Work required: Your answer should consist only of the lines below from the one with "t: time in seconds" through the one with "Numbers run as", copied exactly.

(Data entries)

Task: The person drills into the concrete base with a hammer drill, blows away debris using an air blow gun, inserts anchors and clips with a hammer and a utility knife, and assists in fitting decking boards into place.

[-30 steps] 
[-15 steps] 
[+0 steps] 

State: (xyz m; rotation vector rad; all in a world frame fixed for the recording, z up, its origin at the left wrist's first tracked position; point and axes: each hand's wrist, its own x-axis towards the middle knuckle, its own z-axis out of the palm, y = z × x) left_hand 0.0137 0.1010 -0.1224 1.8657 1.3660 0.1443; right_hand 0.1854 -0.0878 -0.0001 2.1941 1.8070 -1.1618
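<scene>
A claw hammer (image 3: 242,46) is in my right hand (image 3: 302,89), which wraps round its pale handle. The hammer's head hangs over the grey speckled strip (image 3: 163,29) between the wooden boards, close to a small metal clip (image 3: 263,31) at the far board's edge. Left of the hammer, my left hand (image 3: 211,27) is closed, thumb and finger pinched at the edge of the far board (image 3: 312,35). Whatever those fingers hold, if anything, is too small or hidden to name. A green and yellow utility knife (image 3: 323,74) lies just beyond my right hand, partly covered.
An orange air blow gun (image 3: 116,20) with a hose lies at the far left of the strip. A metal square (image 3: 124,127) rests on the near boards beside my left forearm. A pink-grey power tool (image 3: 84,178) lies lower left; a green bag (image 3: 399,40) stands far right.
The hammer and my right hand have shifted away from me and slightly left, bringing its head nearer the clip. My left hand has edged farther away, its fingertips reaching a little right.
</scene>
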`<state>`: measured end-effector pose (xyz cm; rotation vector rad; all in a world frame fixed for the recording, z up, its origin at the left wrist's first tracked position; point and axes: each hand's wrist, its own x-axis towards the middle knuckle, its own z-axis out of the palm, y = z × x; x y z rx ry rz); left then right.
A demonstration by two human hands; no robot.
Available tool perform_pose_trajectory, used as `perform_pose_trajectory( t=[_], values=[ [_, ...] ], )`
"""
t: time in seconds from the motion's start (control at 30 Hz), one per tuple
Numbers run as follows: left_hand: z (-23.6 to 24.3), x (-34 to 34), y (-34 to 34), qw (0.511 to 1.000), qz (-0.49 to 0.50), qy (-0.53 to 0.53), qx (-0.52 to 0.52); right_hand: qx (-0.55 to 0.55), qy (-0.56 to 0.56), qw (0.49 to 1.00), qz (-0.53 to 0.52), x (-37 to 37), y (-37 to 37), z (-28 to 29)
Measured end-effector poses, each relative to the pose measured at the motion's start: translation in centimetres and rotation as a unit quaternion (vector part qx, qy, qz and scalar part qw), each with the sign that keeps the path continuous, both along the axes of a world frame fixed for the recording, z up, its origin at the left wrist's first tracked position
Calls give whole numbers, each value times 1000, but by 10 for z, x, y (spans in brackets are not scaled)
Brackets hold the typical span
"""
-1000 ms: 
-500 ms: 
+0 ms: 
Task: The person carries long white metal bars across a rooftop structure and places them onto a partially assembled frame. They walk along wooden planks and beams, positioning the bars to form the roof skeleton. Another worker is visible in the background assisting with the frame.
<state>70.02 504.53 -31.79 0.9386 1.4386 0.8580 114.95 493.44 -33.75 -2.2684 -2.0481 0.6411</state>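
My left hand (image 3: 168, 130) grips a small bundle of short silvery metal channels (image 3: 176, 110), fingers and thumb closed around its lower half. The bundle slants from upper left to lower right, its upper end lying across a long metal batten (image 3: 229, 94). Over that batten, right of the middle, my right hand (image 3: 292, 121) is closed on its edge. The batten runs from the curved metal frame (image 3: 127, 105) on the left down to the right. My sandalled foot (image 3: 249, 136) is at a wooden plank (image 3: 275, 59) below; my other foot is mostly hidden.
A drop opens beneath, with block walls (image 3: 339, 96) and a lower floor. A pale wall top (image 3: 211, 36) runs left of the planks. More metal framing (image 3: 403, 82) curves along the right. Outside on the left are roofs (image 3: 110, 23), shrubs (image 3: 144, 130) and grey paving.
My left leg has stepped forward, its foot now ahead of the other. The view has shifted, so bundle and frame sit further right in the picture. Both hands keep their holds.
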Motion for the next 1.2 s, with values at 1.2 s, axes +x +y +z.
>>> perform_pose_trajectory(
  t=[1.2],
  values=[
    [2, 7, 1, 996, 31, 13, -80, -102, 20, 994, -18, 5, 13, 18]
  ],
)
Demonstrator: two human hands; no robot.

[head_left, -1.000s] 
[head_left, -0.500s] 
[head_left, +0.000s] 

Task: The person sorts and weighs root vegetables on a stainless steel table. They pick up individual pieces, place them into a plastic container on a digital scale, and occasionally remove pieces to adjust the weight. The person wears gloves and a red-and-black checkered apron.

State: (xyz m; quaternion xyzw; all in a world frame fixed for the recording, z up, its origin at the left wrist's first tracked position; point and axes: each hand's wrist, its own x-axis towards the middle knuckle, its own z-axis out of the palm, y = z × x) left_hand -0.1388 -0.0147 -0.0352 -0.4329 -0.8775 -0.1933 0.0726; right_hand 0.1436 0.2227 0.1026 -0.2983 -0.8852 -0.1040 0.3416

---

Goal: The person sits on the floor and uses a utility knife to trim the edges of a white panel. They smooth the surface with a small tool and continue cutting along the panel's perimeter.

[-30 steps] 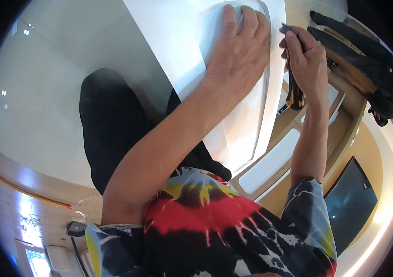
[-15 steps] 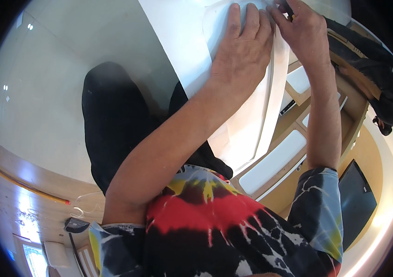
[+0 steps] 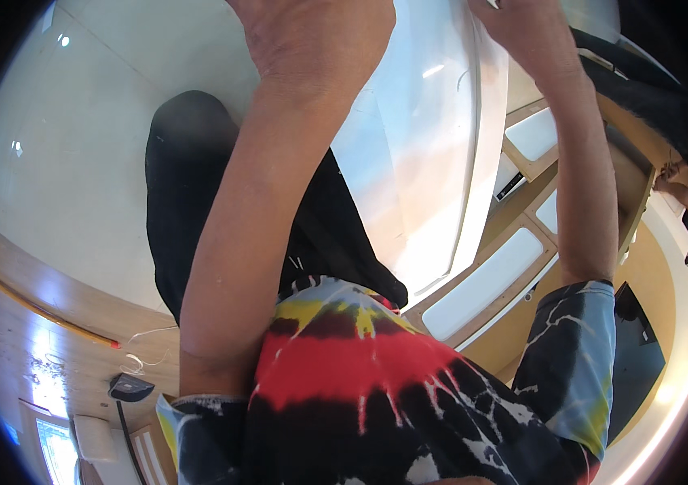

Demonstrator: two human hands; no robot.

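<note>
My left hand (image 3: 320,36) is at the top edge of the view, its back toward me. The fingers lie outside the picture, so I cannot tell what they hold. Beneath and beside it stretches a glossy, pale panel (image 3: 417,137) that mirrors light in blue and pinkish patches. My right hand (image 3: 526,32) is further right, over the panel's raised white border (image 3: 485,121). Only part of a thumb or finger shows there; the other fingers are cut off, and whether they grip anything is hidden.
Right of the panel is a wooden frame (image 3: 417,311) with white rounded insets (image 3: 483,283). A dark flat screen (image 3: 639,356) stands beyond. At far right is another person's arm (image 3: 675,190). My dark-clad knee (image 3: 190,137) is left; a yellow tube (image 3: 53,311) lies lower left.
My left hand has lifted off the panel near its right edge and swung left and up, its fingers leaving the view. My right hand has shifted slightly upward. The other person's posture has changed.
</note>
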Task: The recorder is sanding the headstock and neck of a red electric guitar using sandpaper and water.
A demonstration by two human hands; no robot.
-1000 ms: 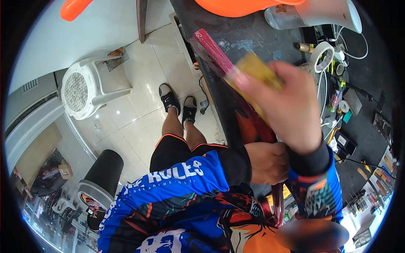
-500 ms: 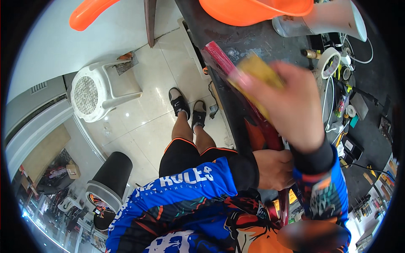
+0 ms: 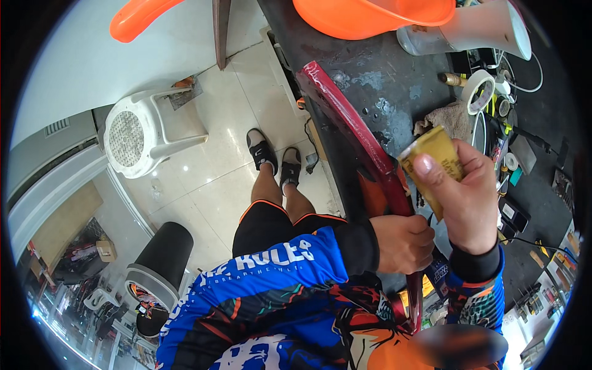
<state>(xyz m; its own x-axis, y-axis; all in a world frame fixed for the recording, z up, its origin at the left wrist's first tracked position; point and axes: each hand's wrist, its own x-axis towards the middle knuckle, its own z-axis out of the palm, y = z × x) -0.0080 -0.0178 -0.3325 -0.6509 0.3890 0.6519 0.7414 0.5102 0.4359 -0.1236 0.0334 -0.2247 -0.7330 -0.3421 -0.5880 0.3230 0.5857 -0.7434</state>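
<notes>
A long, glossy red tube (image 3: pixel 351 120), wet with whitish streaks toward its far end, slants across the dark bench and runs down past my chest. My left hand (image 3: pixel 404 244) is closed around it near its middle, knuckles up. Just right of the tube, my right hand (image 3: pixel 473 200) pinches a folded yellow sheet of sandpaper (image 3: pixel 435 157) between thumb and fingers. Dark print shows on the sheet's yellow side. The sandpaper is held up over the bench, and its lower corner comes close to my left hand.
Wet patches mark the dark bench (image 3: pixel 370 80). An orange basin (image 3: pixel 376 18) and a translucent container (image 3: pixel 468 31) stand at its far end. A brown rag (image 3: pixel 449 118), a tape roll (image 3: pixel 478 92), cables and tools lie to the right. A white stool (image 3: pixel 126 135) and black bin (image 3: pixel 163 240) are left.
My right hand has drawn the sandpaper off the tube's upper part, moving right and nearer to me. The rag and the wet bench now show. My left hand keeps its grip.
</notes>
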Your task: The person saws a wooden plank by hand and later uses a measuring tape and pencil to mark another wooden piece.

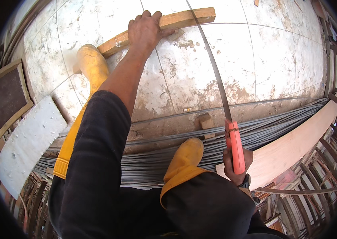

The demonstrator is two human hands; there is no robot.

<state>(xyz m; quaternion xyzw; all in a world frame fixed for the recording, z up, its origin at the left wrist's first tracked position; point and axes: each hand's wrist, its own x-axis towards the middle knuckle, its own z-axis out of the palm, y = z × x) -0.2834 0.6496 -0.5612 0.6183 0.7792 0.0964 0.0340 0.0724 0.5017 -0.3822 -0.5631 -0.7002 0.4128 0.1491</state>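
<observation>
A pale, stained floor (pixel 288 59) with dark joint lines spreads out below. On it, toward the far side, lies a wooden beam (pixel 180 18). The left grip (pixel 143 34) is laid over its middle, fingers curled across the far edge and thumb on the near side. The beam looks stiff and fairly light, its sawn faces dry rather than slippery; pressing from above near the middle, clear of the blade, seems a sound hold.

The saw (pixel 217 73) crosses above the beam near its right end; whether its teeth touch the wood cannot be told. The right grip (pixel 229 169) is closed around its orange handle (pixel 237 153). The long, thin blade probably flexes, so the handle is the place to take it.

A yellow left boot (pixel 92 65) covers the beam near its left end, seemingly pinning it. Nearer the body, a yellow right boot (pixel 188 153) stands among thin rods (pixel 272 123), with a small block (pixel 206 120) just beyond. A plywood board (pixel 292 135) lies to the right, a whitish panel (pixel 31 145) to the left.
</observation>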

The completed task:
t: time in seconds from the motion's start (control at 30 Hz), one per tuple
Numbers run as follows: left_hand: z (-23.6 to 24.3), x (-34 to 34), y (-34 to 34), qw (0.511 to 1.000), qz (-0.49 to 0.50), qy (-0.53 to 0.53), qx (-0.52 to 0.52); right_hand: qx (-0.55 to 0.55), qy (-0.56 to 0.56), qw (0.49 to 1.00), qz (-0.53 to 0.52), x (-37 to 37), y (-37 to 37), z (-28 to 29)

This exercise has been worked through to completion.